The graphic to right is an online screenshot of a Seattle Times article from Thursday, May 28. The Bellingham Herald reprinted the Times article today, Friday, May 29, in their morning print newspaper. But apparently they could not resist editing the article to remove an especially important and key word: whistleblower. The Herald eliminated “whistleblower” from the first sentence of the Times article but did not indicate on the byline that they had edited Ron Judd, the Seattle Times reporter in Bellingham.
No big deal, some will say. Yet actually, the whole story on Dr. Ming Lin is about his blowing the whistle on St. Joseph Medical Center and its poor-to-the-point-of-dangerous management of their medical staff by allowing them to be exposed to COVID-19 from patients. And while we know that a number of hospital staff did contract COVID-19, St. Joseph Medical Center has refused to let news media or the public know what the relevant numbers are.
Whistleblowing was the reason PeaceHealth (the large corporate owner of St. Joe’s) instructed TeamHealth (the large corporate employer and doctor rental outfit) to terminate Dr. Lin in March. Lin tried to quietly inform hospital management of serious shortcomings and they ignored him. So he went public - something he is allowed by law to do. And they fired him for it. Which is illegal. The Herald opted not to report on the story for days, until it was being reported nationally and internationally by multiple media outlets. Everywhere except in Bellingham.
I subscribe to the digital edition of the Seattle Times for $9 a month - actually $7.96 per four weeks. I also subscribe to the Bellingham Herald digital for $17 a month. The Seattle Times has their reporter cover major stories in Whatcom County and I am often able to read a story in the Times that never appears in the Herald. I subscribe to the Herald because I live here and even car crashes and local business news is important to me. Still, it is sad that our local paper does not report on our local governments, our planning departments’ decisions, our city and county councils, and so much more that is paid for with our property taxes and impacts us. I subscribed to the Herald print edition for decades, until March when we stopped bringing the paper inside because of concerns with COVID-19. So I cancelled the print version and went with digital-only. Then I was informed it would be the same price I was paying for both print and digital. Really?! Over the past year or two Herald subscription prices have been volatile - jumping up by $6 a month with no notice.
Subscribing to the Bellingham Herald is like buying a plane ticket; the person sitting next to you may have paid half what you paid.
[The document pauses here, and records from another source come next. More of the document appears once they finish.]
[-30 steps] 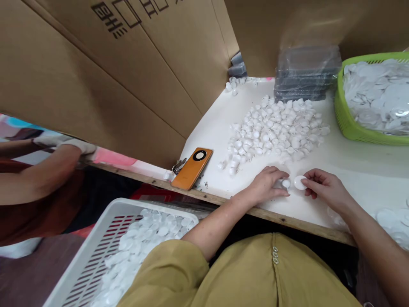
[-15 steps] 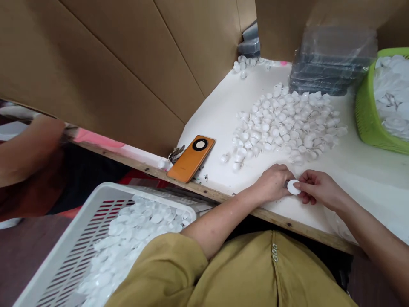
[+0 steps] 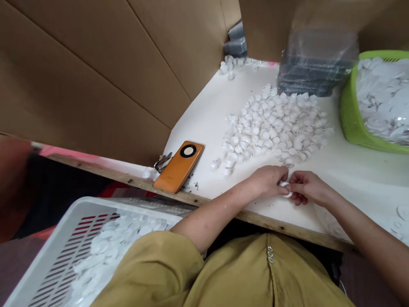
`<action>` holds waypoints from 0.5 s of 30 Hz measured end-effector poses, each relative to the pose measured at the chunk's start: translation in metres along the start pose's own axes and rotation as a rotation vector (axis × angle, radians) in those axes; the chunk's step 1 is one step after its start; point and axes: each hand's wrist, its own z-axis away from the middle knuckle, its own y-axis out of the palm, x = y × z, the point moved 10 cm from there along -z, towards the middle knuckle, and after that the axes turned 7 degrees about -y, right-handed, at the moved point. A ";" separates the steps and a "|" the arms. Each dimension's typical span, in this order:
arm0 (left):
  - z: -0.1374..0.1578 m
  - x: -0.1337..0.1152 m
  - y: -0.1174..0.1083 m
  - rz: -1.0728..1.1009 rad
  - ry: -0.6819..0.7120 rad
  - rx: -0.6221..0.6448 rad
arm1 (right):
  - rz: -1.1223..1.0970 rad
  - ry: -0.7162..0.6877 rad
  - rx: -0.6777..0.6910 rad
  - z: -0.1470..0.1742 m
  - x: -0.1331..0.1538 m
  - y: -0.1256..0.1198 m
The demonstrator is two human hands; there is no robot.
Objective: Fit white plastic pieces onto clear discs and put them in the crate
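Between my two hands, just above the white tabletop (image 3: 358, 179), is a small white round plastic piece (image 3: 285, 189). My left hand (image 3: 271, 179) is closed on its left side, the fingers curled and partly hidden. From the right, my right hand (image 3: 303, 187) pinches the same piece with thumb and forefinger. Just beyond the hands spreads a large pile of small white plastic caps (image 3: 275, 123). A thin greyish bit (image 3: 288, 165) shows by the left fingertips; I cannot tell what it is.
An orange phone (image 3: 179, 167) lies beside keys (image 3: 162, 163) at the wooden edge. Right stands a green basket (image 3: 349, 115) of white discs; lower left, a white basket (image 3: 79, 209) of white pieces. Plastic-wrapped grey stacks (image 3: 315, 64) and cardboard (image 3: 96, 64) stand behind. A blurred person (image 3: 12, 187) is at far left.
The white piece, earlier a flat disc facing me, is now tilted and more covered by my fingers. My hands have drawn closer together. The whole view has shifted slightly.
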 end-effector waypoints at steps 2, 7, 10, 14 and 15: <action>0.005 -0.003 -0.002 -0.010 0.032 -0.038 | 0.015 -0.036 -0.028 0.000 0.001 -0.002; 0.025 -0.010 -0.001 -0.031 0.147 -0.187 | 0.035 -0.144 -0.154 0.010 0.004 0.002; 0.034 -0.008 0.001 0.018 0.174 -0.257 | 0.007 -0.262 -0.149 0.021 0.010 0.009; 0.050 0.004 -0.010 0.179 0.087 -0.260 | 0.150 -0.396 -0.348 0.058 0.010 -0.049; 0.059 0.009 -0.017 0.204 0.060 -0.254 | 0.246 -0.393 -0.464 0.075 0.006 -0.079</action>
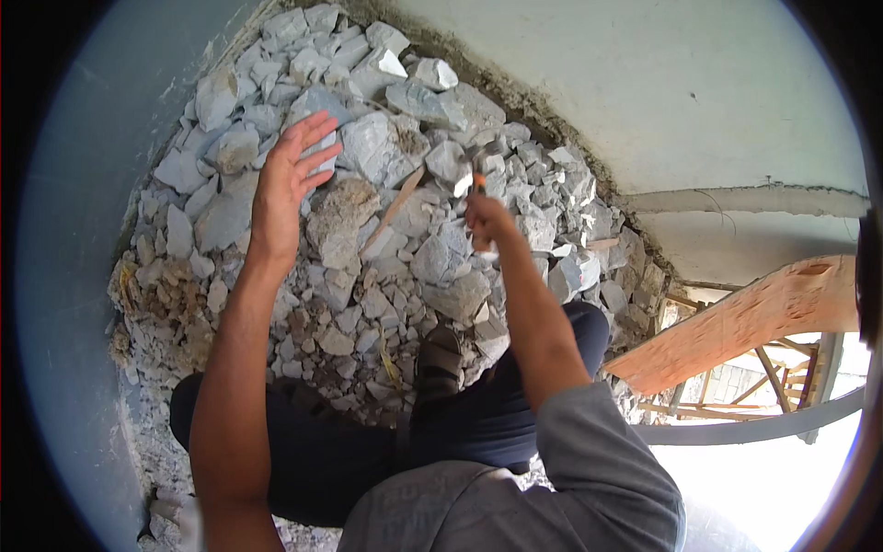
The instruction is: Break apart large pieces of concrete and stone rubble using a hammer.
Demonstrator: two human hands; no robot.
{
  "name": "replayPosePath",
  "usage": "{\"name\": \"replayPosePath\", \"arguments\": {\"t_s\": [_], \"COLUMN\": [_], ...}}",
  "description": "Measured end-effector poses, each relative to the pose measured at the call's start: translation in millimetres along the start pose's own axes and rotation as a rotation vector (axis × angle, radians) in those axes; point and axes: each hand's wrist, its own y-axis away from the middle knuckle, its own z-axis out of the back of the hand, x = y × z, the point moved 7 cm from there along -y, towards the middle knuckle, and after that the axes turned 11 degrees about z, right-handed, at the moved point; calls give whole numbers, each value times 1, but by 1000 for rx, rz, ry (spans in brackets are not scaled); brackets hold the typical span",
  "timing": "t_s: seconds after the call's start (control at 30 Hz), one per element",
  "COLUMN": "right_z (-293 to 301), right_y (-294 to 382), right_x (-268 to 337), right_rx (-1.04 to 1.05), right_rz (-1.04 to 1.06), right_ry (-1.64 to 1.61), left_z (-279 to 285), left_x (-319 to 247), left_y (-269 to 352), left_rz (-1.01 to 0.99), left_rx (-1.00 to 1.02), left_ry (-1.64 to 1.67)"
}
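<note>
My right hand [488, 219] grips a hammer [479, 181] by its handle, which shows orange and black. The hammer's head is blurred and lies over broken grey stones [445, 162] in the pile. My left hand [286, 176] is raised above the rubble with its fingers apart and nothing in it. Just beyond its fingers sits a large pale rock [372, 146]. A brown, crusted stone [343, 210] lies between my two hands. Beside that stone, a narrow strip of wood [398, 207] rests slantwise on the pile.
A bluish wall [83, 276] bounds the rubble at left, and a pale wall [621, 83] runs along the far right side. An orange-brown board [745, 324] leans at right near timber framing [772, 376]. My sandalled foot [439, 359] stands among small stones.
</note>
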Motion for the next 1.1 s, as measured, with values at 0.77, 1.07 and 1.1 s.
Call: {"name": "replayPosePath", "arguments": {"t_s": [0.77,1.07,1.1], "right_z": [-10,154,163], "right_y": [15,138,151], "right_x": [22,288,306], "right_rx": [-128,-410,-461], "right_rz": [-190,502,620], "right_ry": [-491,-75,-136], "left_z": [-41,-25,-20], "left_x": [40,48,46], "left_y": [-24,-35,-33], "left_rz": [81,110,100], "left_rx": [70,88,89], "left_ry": [177,134,120]}}
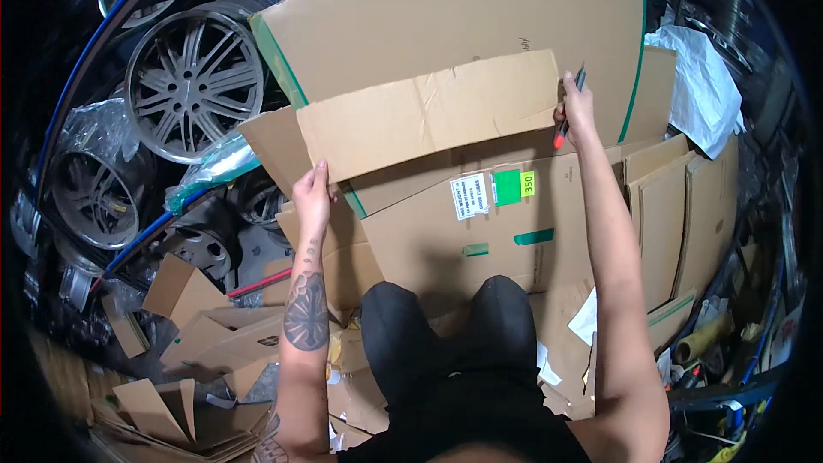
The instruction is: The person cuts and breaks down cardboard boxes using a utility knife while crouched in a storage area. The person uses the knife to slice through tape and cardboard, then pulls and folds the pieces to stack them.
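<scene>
A long, creased strip of cardboard [424,112] is stretched between my hands, raised over larger cardboard. My left hand [313,191] pinches its lower left corner between thumb and fingers. At its right end, my right hand [574,106] grips the edge and also holds a slim dark tool with a red-orange end [559,139]; its exact kind is unclear. Beyond the strip lies a large cardboard sheet [463,13] with green tape along its side edges. Nearer my knees, another cardboard sheet [424,244] bears printed labels and pieces of green tape.
Alloy wheels [193,87] are piled at the left, with clear plastic wrap [215,167] beside them. Cardboard scraps [225,341] litter the lower left. Stacked cardboard panels [701,218] and a white sheet [701,87] sit at the right. A blue hose or rail [157,222] crosses the left side.
</scene>
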Demonstrator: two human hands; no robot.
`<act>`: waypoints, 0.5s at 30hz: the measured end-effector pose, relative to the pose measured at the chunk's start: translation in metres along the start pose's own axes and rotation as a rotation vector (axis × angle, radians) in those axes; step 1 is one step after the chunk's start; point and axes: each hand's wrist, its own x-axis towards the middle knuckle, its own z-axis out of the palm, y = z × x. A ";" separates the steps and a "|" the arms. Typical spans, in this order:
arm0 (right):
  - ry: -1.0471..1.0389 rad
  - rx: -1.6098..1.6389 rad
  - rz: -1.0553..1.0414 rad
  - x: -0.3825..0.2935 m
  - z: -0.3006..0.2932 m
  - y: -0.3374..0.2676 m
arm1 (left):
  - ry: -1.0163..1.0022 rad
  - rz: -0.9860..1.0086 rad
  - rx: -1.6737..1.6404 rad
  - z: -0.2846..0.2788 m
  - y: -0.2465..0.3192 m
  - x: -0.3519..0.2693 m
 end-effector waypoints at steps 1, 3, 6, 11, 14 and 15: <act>0.009 -0.214 -0.123 0.006 -0.005 -0.006 | 0.000 0.000 -0.009 0.002 0.001 0.010; 0.087 -0.334 -0.402 0.018 0.004 -0.005 | -0.013 0.149 0.360 -0.002 0.000 0.035; 0.062 -0.430 -0.492 0.007 0.042 -0.035 | 0.276 0.436 0.416 -0.004 0.035 0.067; 0.146 -0.455 -0.711 0.064 0.060 -0.072 | 0.236 0.416 0.560 0.013 0.107 0.097; 0.141 -0.738 -0.561 0.058 0.087 -0.100 | 0.243 0.344 0.875 0.000 0.118 0.119; 0.148 -0.740 -0.565 0.063 0.087 -0.101 | 0.241 0.350 0.869 0.001 0.120 0.123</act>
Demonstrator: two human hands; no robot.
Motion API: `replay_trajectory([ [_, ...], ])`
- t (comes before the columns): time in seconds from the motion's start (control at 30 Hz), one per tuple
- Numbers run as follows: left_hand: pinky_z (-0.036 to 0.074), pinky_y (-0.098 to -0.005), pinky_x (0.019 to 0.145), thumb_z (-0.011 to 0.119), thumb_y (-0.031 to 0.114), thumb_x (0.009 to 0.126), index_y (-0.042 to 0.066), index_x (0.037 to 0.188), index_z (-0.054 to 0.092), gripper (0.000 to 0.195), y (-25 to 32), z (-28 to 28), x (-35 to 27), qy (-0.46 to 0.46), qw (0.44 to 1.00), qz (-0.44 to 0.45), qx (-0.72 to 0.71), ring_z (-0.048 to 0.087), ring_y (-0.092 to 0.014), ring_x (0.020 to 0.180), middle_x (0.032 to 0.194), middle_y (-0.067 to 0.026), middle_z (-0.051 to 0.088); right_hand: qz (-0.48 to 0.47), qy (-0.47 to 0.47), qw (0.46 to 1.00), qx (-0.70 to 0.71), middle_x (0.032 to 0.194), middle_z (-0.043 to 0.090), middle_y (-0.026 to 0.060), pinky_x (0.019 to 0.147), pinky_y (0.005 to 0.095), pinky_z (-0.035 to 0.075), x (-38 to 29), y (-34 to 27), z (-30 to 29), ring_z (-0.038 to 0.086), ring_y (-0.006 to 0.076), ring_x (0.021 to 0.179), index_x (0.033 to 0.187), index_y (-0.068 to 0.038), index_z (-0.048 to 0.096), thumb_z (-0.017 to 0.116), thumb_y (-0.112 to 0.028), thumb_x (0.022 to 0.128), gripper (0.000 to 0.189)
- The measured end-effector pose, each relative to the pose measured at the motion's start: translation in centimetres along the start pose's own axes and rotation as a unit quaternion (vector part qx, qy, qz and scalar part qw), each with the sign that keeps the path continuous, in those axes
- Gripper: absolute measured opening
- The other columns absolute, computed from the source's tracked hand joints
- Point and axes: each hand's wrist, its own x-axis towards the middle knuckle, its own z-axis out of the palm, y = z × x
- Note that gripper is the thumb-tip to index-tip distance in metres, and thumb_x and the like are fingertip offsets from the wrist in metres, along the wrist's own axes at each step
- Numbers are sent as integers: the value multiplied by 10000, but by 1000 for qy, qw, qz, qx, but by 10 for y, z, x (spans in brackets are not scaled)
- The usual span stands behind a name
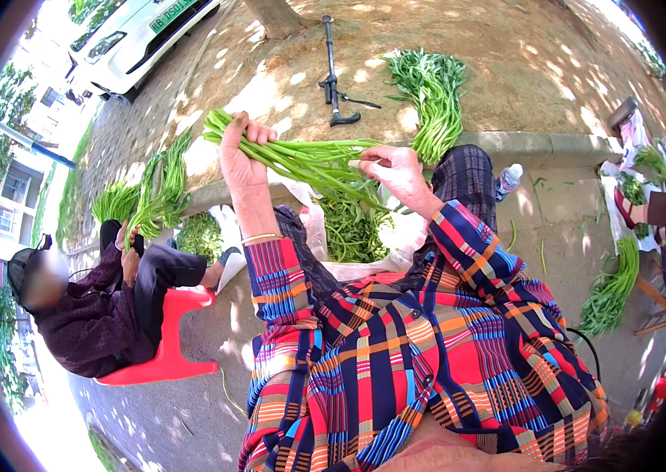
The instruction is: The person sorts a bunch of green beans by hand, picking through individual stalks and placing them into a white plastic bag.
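My left hand (244, 150) is closed around the thick ends of a bunch of long green leafy-vegetable stems (303, 156), held up in front of me. At the other end of the bunch is my right hand (395, 171), thumb and forefinger pinched together at the stems; whether a stem is between them I cannot tell. Below both hands, a plastic bag (315, 230) lies spread between my knees with loose green leaves (353, 233) in it. A larger pile of the same greens (430, 103) rests on the ground and kerb beyond my right knee.
A black walking stick (332, 71) lies on the dirt beyond the kerb (528, 144). A plastic bottle (509, 180) stands by my right knee. At left, a person on a red plastic stool (176, 336) holds greens (147, 218). Another person sits at far right near more greens (613, 289).
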Motion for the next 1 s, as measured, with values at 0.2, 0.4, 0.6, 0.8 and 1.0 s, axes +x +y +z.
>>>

So, I was not surprised to learn that digital prices could be conveniently matched to what I was paying for both the print paper delivered to my home and online access. Such is the Herald.
Meanwhile, Dr. Ming Lin is working today and for the next week or more in South Dakota, on the Rosebud Indian Reservation, the home of the Lakota/Sioux, at their Medical Center. I asked him for a photo of himself there and he sent me this little snapshot. He is providing medical care where it is needed and appreciated.
Northwest Citizen does not pretend to compete with nor replace professional media, like the Herald. But we do serve the mission of nudging and prodding them into covering important local issues. And we try to fully report on issues, especially on development planning, that the Herald ignores almost totally.